**Problem requirements**.
Everything in the listing should be transcribed exactly, apart from the pictures.

** Given data follows **

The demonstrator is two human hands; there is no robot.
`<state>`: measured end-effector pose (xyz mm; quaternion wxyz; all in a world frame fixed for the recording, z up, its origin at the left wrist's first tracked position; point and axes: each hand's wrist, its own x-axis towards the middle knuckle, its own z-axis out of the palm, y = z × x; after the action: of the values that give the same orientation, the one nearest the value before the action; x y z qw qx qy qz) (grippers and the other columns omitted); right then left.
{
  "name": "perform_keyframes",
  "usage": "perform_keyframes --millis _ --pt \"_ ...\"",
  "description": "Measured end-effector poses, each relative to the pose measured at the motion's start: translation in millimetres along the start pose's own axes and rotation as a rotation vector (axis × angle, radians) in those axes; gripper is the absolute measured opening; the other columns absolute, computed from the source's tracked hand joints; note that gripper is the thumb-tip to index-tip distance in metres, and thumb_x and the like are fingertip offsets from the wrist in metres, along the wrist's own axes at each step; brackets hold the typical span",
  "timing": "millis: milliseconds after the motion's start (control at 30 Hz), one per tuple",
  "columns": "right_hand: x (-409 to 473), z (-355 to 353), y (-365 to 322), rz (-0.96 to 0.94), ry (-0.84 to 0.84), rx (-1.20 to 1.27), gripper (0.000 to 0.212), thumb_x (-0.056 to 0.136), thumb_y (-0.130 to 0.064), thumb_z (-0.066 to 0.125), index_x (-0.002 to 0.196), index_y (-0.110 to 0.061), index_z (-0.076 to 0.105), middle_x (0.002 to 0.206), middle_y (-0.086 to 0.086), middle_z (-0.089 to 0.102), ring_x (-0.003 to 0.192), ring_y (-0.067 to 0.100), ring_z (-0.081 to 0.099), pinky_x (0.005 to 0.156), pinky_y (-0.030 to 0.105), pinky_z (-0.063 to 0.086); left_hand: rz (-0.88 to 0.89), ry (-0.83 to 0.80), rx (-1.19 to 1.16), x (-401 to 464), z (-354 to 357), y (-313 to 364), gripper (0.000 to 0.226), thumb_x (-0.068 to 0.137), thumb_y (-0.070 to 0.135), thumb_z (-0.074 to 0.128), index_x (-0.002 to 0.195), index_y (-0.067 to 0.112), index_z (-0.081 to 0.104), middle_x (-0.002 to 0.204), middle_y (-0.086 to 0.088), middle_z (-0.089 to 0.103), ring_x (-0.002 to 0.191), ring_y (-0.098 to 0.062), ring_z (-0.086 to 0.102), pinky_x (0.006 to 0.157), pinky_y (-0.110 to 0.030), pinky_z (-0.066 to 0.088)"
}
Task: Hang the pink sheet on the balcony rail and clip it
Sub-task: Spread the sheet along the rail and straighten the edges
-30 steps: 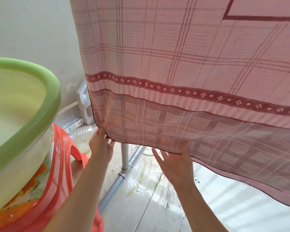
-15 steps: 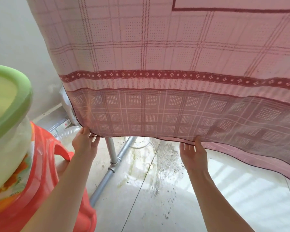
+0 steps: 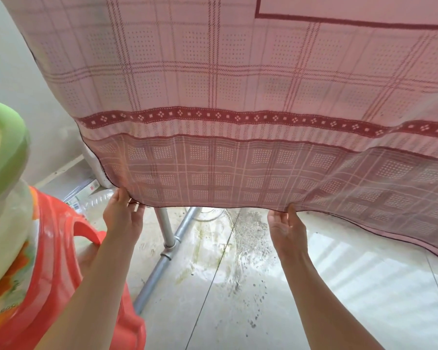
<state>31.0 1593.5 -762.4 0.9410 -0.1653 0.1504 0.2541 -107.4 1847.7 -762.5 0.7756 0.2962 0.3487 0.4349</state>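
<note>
Fingers (image 3: 290, 210) of right hand (image 3: 287, 229) moved further right along pink sheet (image 3: 238, 97) hem, left hand (image 3: 123, 215) unchanged

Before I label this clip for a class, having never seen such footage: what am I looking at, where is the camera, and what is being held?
The camera sits on a person's head, looking forward and down at two bare arms. The pink sheet hangs in front. The left hand pinches its bottom corner; the right hand grips the bottom hem further along. A metal pipe runs along the wet floor beneath. At left, a green-rimmed basin rests on a red stool.
</note>
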Motion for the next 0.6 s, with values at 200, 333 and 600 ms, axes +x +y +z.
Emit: perform_keyframes --millis 200,333,600 --pt "3 1 -3 -0.069 0.130 -0.449 0.027 0.088 -0.009 0.057 0.112 -0.022 0.058 0.105 -0.006 0.067 0.096 0.006 0.060 0.082 0.016 0.049 0.020 0.049 -0.028 4 4 2 0.029 0.095 0.004 0.041 0.069 0.015 0.048 0.061 0.006 0.045 0.059 -0.006 0.045 0.057 -0.019 0.048" --pt "0 1 5 -0.010 0.198 -0.535 0.026 0.081 -0.058 0.051 0.088 -0.034 0.053 0.090 -0.010 0.062 0.077 -0.003 0.057 0.077 0.018 0.047 0.059 0.125 0.014 9 6 1 0.036 0.093 0.002 0.038 0.060 0.017 0.035 0.039 0.012 0.035 0.044 -0.004 0.031 0.044 -0.015 0.032" --pt "-12 -16 -32 0.114 0.031 -0.277 0.013 0.084 -0.011 0.060 0.097 -0.011 0.060 0.109 0.003 0.060 0.108 0.019 0.056 0.095 0.040 0.042 -0.048 0.355 0.123 -23 2 -23 0.023 0.094 0.022 0.042 0.072 0.020 0.042 0.071 0.001 0.048 0.060 -0.011 0.049 0.059 -0.023 0.043"
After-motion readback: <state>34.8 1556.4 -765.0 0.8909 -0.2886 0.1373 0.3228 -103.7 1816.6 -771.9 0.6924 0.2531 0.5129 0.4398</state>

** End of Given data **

**Exercise solution**.
The demonstrator is two human hands; there is no robot.
`<state>`: measured end-effector pose (xyz mm; quaternion wxyz; all in a world frame fixed for the recording, z up, its origin at the left wrist's first tracked position; point and axes: each hand's wrist, its own x-axis towards the middle knuckle, its own z-axis out of the palm, y = z × x; after the action: of the values that give the same orientation, the one nearest the value before the action; x y z qw qx qy qz) (grippers and the other columns omitted); right then left.
{
  "name": "perform_keyframes",
  "usage": "perform_keyframes --millis _ --pt \"_ ...\"",
  "description": "Measured end-effector poses, each relative to the pose measured at the motion's start: translation in millimetres along the start pose's own axes and rotation as a rotation vector (axis × angle, radians) in those axes; gripper is the absolute measured opening; the other columns absolute, computed from the source's tracked hand joints; note that gripper is the thumb-tip to index-tip distance in metres, and thumb_x and the like are fingertip offsets from the wrist in metres, along the wrist's own axes at each step; brackets hold the typical span",
  "timing": "millis: milliseconds after the motion's start (control at 30 Hz), one per tuple",
  "columns": "right_hand: x (-409 to 473), z (-355 to 353), y (-365 to 322), rz (-0.96 to 0.94), ry (-0.84 to 0.84), rx (-1.20 to 1.27), gripper (0.000 to 0.212), thumb_x (-0.056 to 0.136), thumb_y (-0.130 to 0.064), thumb_z (-0.066 to 0.125), index_x (-0.002 to 0.196), index_y (-0.110 to 0.061), index_z (-0.076 to 0.105), middle_x (0.002 to 0.206), middle_y (-0.086 to 0.086), middle_z (-0.089 to 0.102), ring_x (-0.003 to 0.192), ring_y (-0.067 to 0.100), ring_z (-0.081 to 0.099), pinky_x (0.005 to 0.156), pinky_y (-0.030 to 0.105), pinky_z (-0.063 to 0.086); left_hand: rz (-0.88 to 0.89), ry (-0.83 to 0.80), rx (-1.19 to 1.16), x (-401 to 464), z (-354 to 357), y (-313 to 364), gripper (0.000 to 0.226), thumb_x (-0.068 to 0.137), thumb_y (-0.070 to 0.135), thumb_z (-0.074 to 0.128), index_x (-0.002 to 0.195), index_y (-0.067 to 0.112), index_z (-0.081 to 0.104), middle_x (-0.002 to 0.204), middle_y (-0.086 to 0.088), middle_z (-0.089 to 0.103), ring_x (-0.002 to 0.191), ring_y (-0.098 to 0.062), ring_z (-0.086 to 0.102), pinky_x (0.006 to 0.157), pinky_y (-0.110 to 0.030), pinky_z (-0.066 to 0.088)"
}
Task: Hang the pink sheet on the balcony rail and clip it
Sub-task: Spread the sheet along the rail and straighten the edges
-30 steps: 
-15 steps: 
+0 steps: 
<state>31.0 1593.5 -762.4 0.9410 -0.1653 0.1504 0.2541 -107.4 1847.7 -762.5 0.7756 0.2962 0.3487 0.4349</state>
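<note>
Fingers (image 3: 290, 210) of right hand (image 3: 287, 229) moved further right along pink sheet (image 3: 238, 97) hem, left hand (image 3: 123, 215) unchanged

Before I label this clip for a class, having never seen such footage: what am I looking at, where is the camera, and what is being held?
The camera sits on a person's head, looking forward and down at two bare arms. The pink sheet hangs in front. The left hand pinches its bottom corner; the right hand grips the bottom hem further along. A metal pipe runs along the wet floor beneath. At left, a green-rimmed basin rests on a red stool.
</note>
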Motion for the next 0.6 s, with values at 200, 333 and 600 ms, axes +x +y +z.
Emit: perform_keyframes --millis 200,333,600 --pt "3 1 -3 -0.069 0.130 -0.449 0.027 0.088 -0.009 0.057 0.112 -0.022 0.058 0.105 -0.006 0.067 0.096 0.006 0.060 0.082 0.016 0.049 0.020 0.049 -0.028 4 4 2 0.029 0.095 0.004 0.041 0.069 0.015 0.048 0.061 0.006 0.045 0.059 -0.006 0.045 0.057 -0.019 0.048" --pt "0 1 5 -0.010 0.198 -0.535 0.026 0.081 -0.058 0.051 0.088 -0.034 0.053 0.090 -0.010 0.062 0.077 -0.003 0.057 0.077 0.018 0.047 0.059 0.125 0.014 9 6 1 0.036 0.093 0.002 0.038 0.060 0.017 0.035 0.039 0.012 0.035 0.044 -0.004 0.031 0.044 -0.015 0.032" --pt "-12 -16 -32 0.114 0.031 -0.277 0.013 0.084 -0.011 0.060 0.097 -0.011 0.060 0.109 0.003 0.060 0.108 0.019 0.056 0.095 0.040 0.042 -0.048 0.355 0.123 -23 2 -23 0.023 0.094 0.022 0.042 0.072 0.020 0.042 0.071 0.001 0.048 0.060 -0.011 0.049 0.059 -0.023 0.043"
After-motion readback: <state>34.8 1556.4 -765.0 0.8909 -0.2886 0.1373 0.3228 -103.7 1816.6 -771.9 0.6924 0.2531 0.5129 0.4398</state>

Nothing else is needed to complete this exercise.